SF‐E is expected to provide the most accurate results, given the biexponential decay for all metabolites and the restriction of metabolite contents to meaningful values (see Supporting Information Text S1 in Appendix S1). The enforced parameters for minor metabolites are well in‐line with the estimated values for the major metabolites, and potential deviations of true values from those in the prior are not expected to have substantial influence given the SNR in the data.
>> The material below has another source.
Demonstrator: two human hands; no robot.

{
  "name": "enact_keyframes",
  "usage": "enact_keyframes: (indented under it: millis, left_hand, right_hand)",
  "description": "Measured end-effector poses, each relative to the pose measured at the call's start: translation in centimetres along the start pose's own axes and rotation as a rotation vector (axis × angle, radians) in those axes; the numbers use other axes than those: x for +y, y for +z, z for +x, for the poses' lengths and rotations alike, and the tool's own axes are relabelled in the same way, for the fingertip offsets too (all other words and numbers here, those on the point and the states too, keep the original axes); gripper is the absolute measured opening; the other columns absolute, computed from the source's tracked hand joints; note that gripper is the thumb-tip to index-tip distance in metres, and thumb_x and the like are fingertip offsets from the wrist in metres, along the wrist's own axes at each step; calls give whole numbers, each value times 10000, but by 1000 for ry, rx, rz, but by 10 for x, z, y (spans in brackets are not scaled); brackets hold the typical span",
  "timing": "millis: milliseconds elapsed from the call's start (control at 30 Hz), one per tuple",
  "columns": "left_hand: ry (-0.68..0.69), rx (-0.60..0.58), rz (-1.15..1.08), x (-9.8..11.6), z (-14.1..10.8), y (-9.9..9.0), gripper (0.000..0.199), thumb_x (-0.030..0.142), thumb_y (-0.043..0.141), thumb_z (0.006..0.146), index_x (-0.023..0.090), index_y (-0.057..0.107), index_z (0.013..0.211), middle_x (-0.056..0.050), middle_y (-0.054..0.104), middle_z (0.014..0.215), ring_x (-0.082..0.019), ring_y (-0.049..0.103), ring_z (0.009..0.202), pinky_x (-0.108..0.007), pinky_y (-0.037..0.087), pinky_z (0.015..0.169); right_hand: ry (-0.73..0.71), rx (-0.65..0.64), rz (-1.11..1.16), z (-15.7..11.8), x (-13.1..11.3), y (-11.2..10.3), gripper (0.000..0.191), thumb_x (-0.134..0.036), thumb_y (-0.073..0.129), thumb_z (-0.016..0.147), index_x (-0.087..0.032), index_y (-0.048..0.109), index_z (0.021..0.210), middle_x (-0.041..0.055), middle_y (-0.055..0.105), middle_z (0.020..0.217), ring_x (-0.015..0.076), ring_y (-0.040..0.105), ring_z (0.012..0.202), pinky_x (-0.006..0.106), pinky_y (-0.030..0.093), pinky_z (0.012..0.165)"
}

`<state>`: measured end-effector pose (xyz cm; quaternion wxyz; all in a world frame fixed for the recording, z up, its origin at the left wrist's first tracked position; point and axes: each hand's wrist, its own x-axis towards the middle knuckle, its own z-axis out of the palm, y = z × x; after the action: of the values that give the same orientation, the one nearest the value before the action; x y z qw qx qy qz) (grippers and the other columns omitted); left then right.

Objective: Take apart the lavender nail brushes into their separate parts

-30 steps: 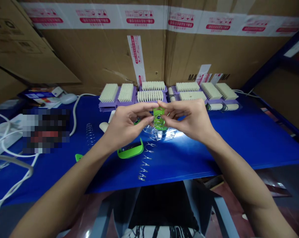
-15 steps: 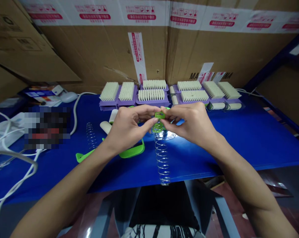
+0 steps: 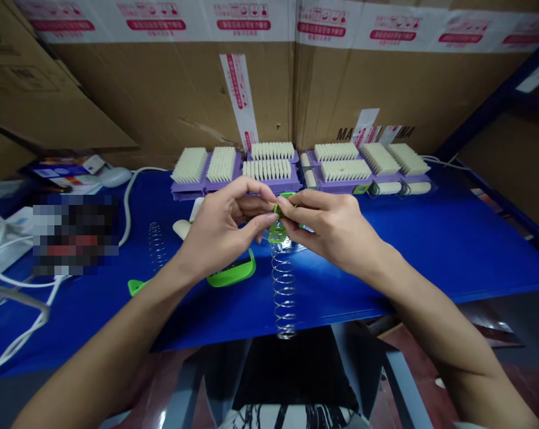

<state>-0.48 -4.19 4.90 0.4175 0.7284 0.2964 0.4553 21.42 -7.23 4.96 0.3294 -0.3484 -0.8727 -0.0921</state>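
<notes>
Between both hands is a small green plastic piece (image 3: 277, 231), partly covered by fingers. A metal coil spring (image 3: 284, 286) hangs down from its lower end, past the table's front edge. My left hand (image 3: 234, 223) pinches the piece from the left with thumb and fingertips. On the other side, my right hand (image 3: 327, 223) grips its upper part, thumb and fingers closed. Under and behind the left hand lie a larger green plastic frame (image 3: 234, 275) and a cream rounded part (image 3: 182, 229). Another coil spring (image 3: 157, 241) lies left of the left forearm, near a green end piece (image 3: 136, 287).
Purple blocks with cream bristles (image 3: 267, 170) line the back of the blue table (image 3: 386, 262) before a cardboard wall (image 3: 162, 95). Cream rollers (image 3: 388, 189) lie at right. White cables (image 3: 129, 208), a white mouse (image 3: 115, 176) and a blurred-out dark object (image 3: 77, 235) occupy the left.
My right hand's fingers have shifted over the top of the green piece, covering more of it. The view has turned slightly, so everything sits a little further left.
</notes>
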Motion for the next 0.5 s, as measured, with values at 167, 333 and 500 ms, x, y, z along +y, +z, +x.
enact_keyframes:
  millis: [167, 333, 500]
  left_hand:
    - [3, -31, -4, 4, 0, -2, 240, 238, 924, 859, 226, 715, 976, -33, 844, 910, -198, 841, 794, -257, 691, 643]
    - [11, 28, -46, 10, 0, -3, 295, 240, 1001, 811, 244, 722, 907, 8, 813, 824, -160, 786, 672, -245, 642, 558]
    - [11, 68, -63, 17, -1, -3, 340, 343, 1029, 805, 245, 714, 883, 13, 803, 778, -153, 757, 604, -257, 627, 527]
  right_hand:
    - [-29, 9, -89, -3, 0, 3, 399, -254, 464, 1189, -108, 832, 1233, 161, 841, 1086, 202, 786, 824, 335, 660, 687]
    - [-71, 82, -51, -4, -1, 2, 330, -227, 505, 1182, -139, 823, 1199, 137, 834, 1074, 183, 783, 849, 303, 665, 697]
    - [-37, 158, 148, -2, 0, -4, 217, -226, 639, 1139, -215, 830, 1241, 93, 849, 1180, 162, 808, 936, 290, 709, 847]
There are few data in the literature with which to compare, first because the current study is unique for humans and second because animal studies often did not include a biexponential representation. Still, mouse 32 and rat data 10 (Table 3) are in‐line with the current results (especially for SF‐E), despite different acquisition methods (incl. b‐value range) and species. As in the literature, the relative fractions of both components are near 50% for all metabolites (and f fast at 90% for water). One clear deviation from literature is seen for NAA where the current study yields a smaller ADC for both components‐in particular ADCslow is even limited by the lower boundary. A preliminary analysis using a MMBG from metabolite‐nulling instead of the diffusion‐based MMBG confirms the main results, although the slow ADC tends to even smaller values and thus the non‐Gaussian characteristic would appear even stronger.
4.5. MMBG determination
The definition of the MMBG signal pattern usually exploits T 1‐differences for MM vs. metabolite signals, which entails challenges to properly compensate for differences in T 1 between different metabolite signals and modest T 1 differences between MMs and some metabolites. Here, we base this definition on the large difference in molecular size reflected in >30 times slower diffusion of MMs compared to small metabolites. For most accurate and undistorted determination of MMBG signals, it is crucial to use a short TE to prevent T 2‐related signal loss. Additionally, a short TM mitigates alterations of the MM pattern due to differing T 1 values of its constituents. It is nevertheless essential to apply very strong b‐values to achieve a sufficient suppression of metabolite signals. Fulfilling these conditions is achieved with a Connectom gradient system. Still, since complete suppression of metabolite signals is impossible—due to constraints imposed by stimulation limits, but also considering non‐Gaussian metabolite diffusion due to brain microstructure—the acquisition scheme has to be combined with appropriate diffusion signal modeling, ideally in a simultaneous spectral/diffusion fitting scheme. Earlier preliminary results from a standard clinical scanner were based on somewhat longer TE, substantially longer TM, and rather modest diffusion‐weighting (5.2 ms/μm2). 39
For the different fitting approaches used here, only minor differences appeared in the final MMBG patterns. The definition is clearly more consistent when extending the b‐value range to >20 ms/μm and considering biexponential decay. Some of the differences between shorter and longer diffusion times could be attributable to T 1 signal decay of MMBG resonances during TM (Figure 6A). The MMBG pattern differences between fitting approaches ms are likely due to the limited precision in the definition of the metabolite ADCs for some of the minor metabolites, particularly with subsequent diffusion modeling without amplitude bounds when fitting the high b‐value spectra. Given the consistent results for metabolite diffusion confirming the imposed priors, SF‐E is expected to provide the most accurate estimate for the MMBG pattern, where the non‐Gaussian diffusion component is taken into account also for the minor metabolites.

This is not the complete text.